Der ukrainische Präsident Viktor Janukowtisch spielt beim Kräftemessen mit der Opposition auf Zeit. Nun will er sogar einige Männer frei lassen, die gegen ihn demonstriert haben – aber nur jene, bei denen zu Hause kleine Kinder warten.

Kiew - Geschlagene dreieinhalb Stunden sprachen sie miteinander, doch über die Ergebnisse hüllten sie sich in Schweigen. Die EU-Außenbeauftragte Catherine Ashton traf am Dienstagabend den durch die Massenproteste angeschlagenen starken Mann der Ukraine, Viktor Janukowitsch. Dieser sagte danach, die Ukraine wolle bald neue Bedingungen für eine Zusage zur Unterzeichnung des EU-Assoziierungsabkommens ausarbeiten. Ashton wies aber offenbar darauf hin, dass der bereits 2011 paraphierte Vertrag nicht mehr neu verhandelt werden könne. Ohne Kommentar gegenüber den wartenden Journalisten eilte sie nach dem Treffen zum Kiewer Unabhängigkeitsplatz, wo sie Tausende von EU-Befürwortern erwarteten. „Europa! Europa!“, schrie die Menge, als sich Ashton an der Seite von Arsenij Jatsenijuk, dem höchsten noch nicht eingesperrten Vertreter von Julia Timoschenko, auf dem Majdan zeigte.

 

Den ganzen Tag über hatte Janukowitsch weitergepokert. Während am Mittag weitere Sondereinheiten zu den bereits rund 6000 Sicherheitskräften nach Kiew verlegt wurden, berief der Präsident einen „Runden Tisch“ für heute ein. „Alle interessierten Kräfte“ könnten daran teilnehmen, sagte Ex-Staatspräsident Leonid Krawtschuk, der als Initiator gilt. Als Geste der Versöhnung kündigte Janukowitsch die Freilassung eines Teils der Verhafteten bei. „Wie viele es sein werden, weiß ich nicht, aber bestimmt kommen jene frei, die kleine Kinder zuhause haben“, erklärte der Präsident großmütig im Staatsfernsehen.

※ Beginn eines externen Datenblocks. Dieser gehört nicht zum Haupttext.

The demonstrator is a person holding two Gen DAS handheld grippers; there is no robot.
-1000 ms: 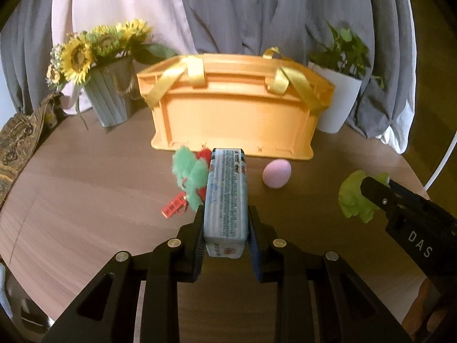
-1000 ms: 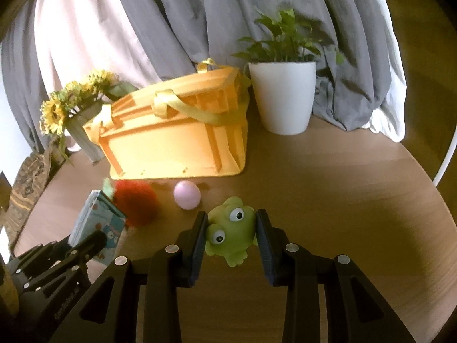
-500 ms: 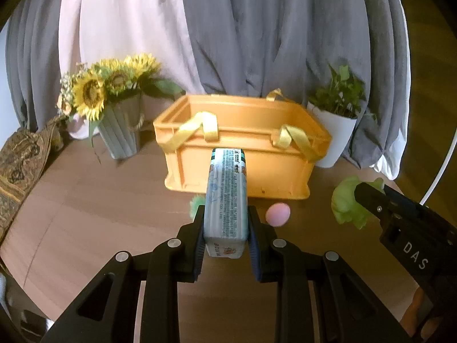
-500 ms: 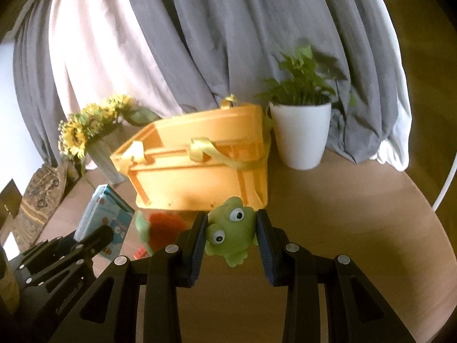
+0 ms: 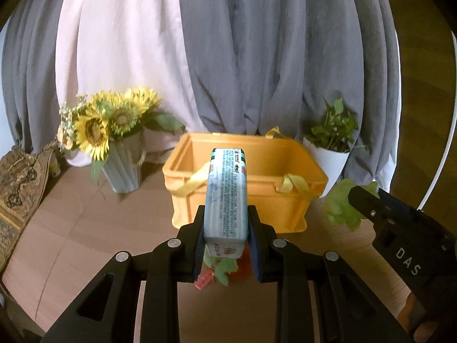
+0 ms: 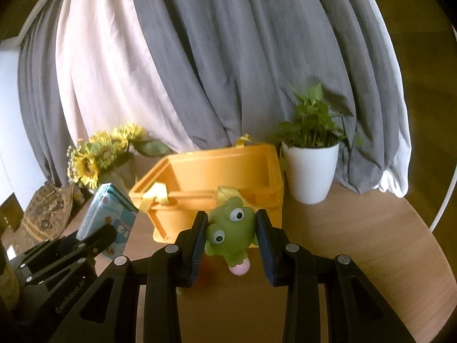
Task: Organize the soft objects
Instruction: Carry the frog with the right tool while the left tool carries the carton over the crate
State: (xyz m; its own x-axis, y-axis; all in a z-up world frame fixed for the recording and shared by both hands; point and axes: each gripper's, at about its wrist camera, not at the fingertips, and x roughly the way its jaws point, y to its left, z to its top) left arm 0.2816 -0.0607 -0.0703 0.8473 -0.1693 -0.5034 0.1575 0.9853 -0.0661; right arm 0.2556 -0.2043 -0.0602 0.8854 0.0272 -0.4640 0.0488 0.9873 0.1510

Jugendlichendemo wird gewalttätig niedergeschlagen

Zuvor hatte er sich kurz mit seinen drei Amtsvorgängern Krawtschuk, Leonid Kutschma und Viktor Juschtschenko getroffen. Diese hatten sich vorige Woche öffentlich mit den Protestierenden solidarisiert. Ein Plan Krawtschuks, der die Ukraine 1991 in die Unabhängigkeit geführt hatte, sieht laut ukrainischen Medien die Einsetzung eines Expertenkabinetts vor. Der unabhängigen Netzzeitung „Ukrainskaja Prawda“ zufolge versuchte Janukowitsch die drei davon zu überzeugen, dass die Ukraine den Westkurs beibehält, aber nicht auf Russland verzichten kann.

Die Opposition erklärte, sie sei zu dem Treffen mit den Ex-Präsidenten nicht eingeladen worden. Die Führer der drei Oppositonsparteien Batkiwtschina (Vaterland), Udar (Schlag) und Swoboda (Freiheit) betonten, sie würden sich erst mit Janukowitsch an einen Tisch setzen, wenn ihre Bedingungen erfüllt seien. Dazu zählt neben dem Rücktritt der Regierung die Freilassung der nach nächtlichen Straßenschlachten beim Präsidentenpalast verhafteten Demonstranten sowie die Bestrafung der Verantwortlichen für den Angriff auf den Majdan. Am 1. Dezember waren über 50 friedlich demonstrierende Jugendliche von den gefürchteten „Berkut“-Sondereinheiten krankenhausreif geschlagen worden. Außerdem wolle man Vertreter der EU und der Nichtregierungsorganisationen an dem Runden Tisch sehen, hieß es.